As you can see in Figure B-2, while you were busy designing your query in Design view, Access was diligently creating the SQL statement that will allow the query to run. This example shows that with the user-friendly interface provided by Access, you don't necessarily need to know the SQL behind each query. The question now becomes this: If you can run queries just fine without knowing SQL, why bother to learn it?

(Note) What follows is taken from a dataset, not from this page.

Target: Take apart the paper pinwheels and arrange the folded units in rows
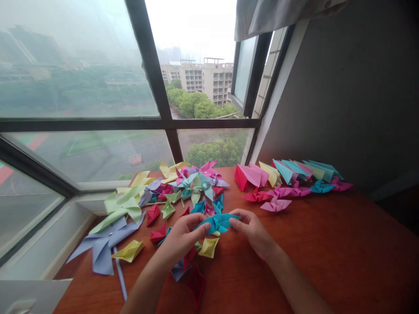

Admittedly, the convenient query interface provided by Access does make it a bit tempting to go through life not really understanding SQL. However, if you want to harness the real power of data analysis with Access, it is important to understand the fundamentals of SQL. Throughout this appendix, you will get a solid understanding of SQL as well as insights into some techniques that leverage it to enhance your data analysis.
The SELECT
statement, the cornerstone of SQL, enables you to retrieve records from a dataset. The basic syntax of a SELECT
statement is:
SELECT column_name(s) FROM table_name
The SELECT
statement is most often used with a FROM
clause. The FROM
clause indentifies the table or tables that make up the source for the data.
Try this:
Start a new query in Design view.
Go to the Design tab on the application ribbon and select View
In the SQL view, type the SELECT
statement shown in Figure B-3, and then run the query by selecting Run in the Design tab of the ribbon.
Congratulations! You have just written your first query manually.
You may notice that the SQL statement automatically created by Access in Figure B-2 has a semicolon at the end of it. This semicolon is not required for Access to run the query. The semicolon is a standard way to end a SQL statement and is required by some database programs. However, it is not necessary to end your SQL statements with a semicolon in Access, as Access will automatically add it when the query compiles.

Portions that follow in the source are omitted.